» Requirement:
Every line containing "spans" should be identified and copied from the data below.

──────── Recorded information

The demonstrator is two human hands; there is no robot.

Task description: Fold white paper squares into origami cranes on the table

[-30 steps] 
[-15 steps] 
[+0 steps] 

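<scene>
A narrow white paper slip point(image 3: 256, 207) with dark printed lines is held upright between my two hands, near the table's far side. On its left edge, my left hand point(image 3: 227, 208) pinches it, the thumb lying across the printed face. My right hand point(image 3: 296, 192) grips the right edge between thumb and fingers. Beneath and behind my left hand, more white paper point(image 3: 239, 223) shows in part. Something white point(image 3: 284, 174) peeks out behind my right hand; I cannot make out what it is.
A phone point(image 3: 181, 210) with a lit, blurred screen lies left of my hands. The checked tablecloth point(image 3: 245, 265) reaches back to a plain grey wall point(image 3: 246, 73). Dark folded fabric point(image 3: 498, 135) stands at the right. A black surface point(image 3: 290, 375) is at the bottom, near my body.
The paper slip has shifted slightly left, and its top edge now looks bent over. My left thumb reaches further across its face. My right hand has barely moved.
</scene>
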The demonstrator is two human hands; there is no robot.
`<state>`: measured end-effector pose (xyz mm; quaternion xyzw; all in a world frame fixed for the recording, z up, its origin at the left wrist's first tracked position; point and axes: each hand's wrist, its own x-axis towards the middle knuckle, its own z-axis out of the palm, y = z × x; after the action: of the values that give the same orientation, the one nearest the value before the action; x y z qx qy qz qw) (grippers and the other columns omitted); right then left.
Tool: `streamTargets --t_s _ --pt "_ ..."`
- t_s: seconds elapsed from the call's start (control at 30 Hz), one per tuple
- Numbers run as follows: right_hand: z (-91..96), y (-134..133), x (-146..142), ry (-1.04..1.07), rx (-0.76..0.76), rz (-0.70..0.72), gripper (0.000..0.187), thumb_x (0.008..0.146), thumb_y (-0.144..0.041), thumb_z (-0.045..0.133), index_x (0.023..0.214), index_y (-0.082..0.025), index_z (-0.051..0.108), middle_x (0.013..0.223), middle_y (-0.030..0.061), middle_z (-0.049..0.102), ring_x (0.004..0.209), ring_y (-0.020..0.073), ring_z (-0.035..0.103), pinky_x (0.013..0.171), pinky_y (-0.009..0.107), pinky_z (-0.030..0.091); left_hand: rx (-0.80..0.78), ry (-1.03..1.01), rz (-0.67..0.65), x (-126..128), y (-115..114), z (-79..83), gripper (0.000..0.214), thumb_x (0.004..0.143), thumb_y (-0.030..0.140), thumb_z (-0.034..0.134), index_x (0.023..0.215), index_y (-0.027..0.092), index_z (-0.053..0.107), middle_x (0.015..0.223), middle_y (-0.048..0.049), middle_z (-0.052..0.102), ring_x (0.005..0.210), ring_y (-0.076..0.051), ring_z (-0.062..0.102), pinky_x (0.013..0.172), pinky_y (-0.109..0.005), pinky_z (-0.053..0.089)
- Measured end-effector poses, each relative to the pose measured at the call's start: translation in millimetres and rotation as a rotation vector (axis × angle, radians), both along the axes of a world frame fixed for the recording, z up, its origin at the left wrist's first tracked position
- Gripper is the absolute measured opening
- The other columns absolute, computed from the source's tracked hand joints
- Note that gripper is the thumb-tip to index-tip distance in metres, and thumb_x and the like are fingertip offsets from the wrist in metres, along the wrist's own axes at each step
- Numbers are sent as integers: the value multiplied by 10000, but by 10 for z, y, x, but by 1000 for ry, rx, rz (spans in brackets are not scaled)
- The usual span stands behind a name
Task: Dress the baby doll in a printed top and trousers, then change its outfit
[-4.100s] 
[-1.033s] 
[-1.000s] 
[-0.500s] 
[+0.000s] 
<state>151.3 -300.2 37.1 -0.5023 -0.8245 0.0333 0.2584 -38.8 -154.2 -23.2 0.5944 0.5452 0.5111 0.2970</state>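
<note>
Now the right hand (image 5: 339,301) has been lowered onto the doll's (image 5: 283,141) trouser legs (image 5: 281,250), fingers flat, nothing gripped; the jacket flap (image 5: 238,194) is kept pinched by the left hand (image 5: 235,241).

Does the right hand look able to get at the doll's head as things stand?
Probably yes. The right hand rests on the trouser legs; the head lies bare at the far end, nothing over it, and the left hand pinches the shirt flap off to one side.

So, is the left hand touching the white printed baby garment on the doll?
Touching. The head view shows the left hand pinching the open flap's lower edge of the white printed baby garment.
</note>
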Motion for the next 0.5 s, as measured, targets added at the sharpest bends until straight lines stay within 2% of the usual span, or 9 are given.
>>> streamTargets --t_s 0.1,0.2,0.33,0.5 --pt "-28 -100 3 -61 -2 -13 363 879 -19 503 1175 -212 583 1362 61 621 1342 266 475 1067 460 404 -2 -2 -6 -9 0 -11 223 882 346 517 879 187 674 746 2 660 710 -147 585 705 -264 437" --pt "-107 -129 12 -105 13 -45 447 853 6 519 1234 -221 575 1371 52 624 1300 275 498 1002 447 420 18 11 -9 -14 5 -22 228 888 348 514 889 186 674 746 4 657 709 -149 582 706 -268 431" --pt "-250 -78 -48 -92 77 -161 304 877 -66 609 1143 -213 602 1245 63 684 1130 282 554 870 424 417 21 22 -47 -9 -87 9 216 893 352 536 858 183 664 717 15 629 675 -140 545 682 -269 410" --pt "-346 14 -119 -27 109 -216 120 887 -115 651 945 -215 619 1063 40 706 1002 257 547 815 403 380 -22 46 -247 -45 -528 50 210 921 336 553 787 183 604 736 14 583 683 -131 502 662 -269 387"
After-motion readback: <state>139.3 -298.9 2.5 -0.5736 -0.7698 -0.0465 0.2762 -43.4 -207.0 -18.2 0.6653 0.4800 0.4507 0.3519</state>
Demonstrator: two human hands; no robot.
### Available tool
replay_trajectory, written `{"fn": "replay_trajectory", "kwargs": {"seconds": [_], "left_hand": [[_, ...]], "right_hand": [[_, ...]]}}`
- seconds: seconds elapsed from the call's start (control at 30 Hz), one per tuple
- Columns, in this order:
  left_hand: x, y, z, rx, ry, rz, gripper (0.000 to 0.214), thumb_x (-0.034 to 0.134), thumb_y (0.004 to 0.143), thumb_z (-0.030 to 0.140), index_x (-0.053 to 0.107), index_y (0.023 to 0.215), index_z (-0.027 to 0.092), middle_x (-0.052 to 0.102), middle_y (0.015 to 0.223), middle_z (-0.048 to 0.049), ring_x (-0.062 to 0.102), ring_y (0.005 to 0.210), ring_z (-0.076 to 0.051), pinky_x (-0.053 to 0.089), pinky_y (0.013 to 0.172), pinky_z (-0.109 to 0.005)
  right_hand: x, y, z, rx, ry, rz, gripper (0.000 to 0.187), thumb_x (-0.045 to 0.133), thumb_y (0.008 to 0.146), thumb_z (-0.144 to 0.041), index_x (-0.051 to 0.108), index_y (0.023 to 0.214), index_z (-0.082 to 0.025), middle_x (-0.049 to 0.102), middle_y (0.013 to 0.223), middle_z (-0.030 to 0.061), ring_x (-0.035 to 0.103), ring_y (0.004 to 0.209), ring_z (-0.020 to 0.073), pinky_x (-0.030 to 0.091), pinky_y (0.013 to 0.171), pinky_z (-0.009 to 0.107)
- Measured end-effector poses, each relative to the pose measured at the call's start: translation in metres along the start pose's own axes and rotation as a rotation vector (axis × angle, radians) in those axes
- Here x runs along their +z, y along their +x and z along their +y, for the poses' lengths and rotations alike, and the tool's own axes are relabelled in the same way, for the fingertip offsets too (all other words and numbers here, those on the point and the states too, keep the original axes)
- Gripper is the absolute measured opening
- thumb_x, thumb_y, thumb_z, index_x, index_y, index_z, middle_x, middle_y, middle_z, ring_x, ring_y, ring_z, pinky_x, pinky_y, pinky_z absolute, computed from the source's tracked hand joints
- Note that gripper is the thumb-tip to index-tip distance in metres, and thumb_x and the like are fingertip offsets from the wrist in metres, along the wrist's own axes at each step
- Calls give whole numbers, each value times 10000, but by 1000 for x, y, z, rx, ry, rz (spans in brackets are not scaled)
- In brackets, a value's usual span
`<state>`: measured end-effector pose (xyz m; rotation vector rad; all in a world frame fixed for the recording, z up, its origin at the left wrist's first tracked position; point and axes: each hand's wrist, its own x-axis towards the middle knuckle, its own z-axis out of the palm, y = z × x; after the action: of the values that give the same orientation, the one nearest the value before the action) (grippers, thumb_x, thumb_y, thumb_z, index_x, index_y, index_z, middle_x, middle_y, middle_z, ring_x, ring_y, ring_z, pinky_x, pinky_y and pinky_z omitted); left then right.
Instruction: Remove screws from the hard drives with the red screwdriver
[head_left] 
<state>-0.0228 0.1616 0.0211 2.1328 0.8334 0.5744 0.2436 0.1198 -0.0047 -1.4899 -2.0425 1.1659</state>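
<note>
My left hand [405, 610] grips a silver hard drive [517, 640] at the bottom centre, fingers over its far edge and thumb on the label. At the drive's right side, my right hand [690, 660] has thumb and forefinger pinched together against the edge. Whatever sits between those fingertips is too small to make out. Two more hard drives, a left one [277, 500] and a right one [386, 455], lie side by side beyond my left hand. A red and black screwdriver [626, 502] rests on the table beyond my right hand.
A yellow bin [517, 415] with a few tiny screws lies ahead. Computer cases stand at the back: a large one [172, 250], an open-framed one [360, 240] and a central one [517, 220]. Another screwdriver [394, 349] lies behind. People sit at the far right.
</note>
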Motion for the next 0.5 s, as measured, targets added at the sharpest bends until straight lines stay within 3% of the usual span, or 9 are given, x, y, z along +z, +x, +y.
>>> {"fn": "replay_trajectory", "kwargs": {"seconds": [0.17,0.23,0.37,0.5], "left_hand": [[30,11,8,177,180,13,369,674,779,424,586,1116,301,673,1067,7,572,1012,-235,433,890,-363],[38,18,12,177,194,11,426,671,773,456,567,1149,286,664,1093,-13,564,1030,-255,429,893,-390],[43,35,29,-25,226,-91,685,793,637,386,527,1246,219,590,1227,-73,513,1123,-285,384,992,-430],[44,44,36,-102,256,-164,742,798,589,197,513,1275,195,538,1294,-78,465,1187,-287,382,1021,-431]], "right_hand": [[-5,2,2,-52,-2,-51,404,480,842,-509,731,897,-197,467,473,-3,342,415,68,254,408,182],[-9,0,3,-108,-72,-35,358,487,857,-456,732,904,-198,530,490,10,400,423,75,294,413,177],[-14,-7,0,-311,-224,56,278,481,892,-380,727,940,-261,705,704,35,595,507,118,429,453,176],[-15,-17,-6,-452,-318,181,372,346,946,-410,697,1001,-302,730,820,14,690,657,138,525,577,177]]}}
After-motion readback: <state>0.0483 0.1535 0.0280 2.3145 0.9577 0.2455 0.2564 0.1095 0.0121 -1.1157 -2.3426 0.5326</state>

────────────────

» Exercise answer:
- Numbers are sent as integers: the value multiplied by 10000, but by 10 for z, y, x, but by 1000 for ry, rx, rz (spans in brackets are not scaled)
- Calls give whole numbers, each value times 10000, but by 1000 for x, y, z, rx, ry, rz (spans in brackets are not scaled)

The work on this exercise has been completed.